Competitors to the most expensive originator biologics exist, and as I have argued previously, these medicines (referred to as biosimilars) can generate significant health care savings. For example, while there are many more biosimilar competitors relative to those approved in the U.S., I estimated that just the medicines that are currently approved in the U.S. can generate up to $7 billion in annual savings if they obtained a 75% market share.
Given that biosimilars exceed this market share in many EU nations, and generic medicines are 90% of the market for chemical medicines in the U.S., such a market share is clearly obtainable with reforms. The necessary reforms must eliminate the systemic biases that favor more expensive originator biologic medicines over the less expensive, but just as efficacious, biosimilar medicines.
Other savings are also possible. The industry supply chain is rife with distortions and inefficiencies that unnecessarily raise the cost of medicines and impose an excessive burden on patients. Policy reforms that make prices more transparent and the supply chain more efficient would meaningfully reduce the costs of medicines.

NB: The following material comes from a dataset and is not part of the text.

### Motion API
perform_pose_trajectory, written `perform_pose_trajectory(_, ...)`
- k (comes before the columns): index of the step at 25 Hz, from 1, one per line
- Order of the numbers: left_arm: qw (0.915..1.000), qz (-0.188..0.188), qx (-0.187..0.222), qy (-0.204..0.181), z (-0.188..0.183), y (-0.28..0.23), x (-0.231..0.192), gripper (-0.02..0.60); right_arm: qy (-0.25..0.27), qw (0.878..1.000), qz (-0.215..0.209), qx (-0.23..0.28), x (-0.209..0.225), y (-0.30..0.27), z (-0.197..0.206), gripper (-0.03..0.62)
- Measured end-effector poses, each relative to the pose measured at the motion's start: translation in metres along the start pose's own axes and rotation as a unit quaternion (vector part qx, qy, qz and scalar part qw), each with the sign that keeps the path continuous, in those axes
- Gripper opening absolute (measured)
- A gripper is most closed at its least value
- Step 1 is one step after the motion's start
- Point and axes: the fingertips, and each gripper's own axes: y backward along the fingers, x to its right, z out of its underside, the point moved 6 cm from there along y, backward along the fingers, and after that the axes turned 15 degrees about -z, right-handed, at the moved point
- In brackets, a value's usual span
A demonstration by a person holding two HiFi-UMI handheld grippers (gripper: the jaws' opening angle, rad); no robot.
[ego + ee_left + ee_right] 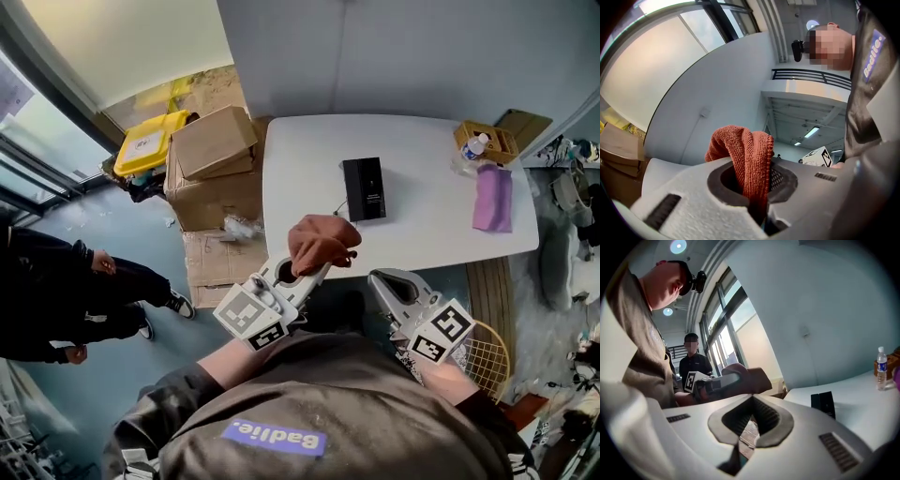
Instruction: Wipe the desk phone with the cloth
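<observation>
The black desk phone [364, 187] lies flat on the white table [422, 234], near its front edge. My left gripper [306, 270] hovers just short of that edge, shut on a bunched rust-red cloth [322, 242]. In the left gripper view the cloth [739, 149] rises from between the jaws and flops over to the left. My right gripper [382, 280] hangs lower and to the right, in front of the table, shut with nothing in it. The right gripper view shows the phone [822, 404] ahead on the right and the cloth [749, 378] on the left.
A purple cloth [493, 198] lies at the table's right end, beside a wicker basket [487, 141] and a water bottle [473, 148]. Cardboard boxes [214, 142] and a yellow bin [150, 141] crowd the table's left side. A person in black [56, 291] sits at the far left.
</observation>
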Motion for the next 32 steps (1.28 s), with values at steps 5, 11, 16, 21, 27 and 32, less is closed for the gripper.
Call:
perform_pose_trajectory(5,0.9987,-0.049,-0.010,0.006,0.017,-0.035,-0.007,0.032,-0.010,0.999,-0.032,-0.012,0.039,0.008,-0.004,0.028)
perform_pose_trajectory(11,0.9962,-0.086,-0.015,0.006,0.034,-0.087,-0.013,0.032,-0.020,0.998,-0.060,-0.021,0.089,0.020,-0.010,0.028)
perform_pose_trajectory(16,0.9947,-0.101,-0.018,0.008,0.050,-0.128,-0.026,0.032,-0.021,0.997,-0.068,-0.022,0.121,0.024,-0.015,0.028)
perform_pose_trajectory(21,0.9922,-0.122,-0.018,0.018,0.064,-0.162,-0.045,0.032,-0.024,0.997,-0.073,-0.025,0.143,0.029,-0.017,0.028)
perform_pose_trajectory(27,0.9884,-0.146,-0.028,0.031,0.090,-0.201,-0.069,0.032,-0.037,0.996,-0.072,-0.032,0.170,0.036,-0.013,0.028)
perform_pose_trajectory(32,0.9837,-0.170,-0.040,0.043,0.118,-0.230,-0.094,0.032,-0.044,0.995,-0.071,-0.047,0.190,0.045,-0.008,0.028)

Unlike price controls, reforms that target the disincentives driving health care costs higher can reduce the costs of medicine without jeopardizing the development of future medicines. As such, these reforms will improve the health care system today, and tomorrow.
Congress will continue to wrestle with the question of drug costs. As it does, it is imperative that members recognize that price controls impose unacceptably large costs on patients who lack effective treatments today and generates health care savings by denying hope to patients. It is inconceivable that such a trade-off is ever “worth it”.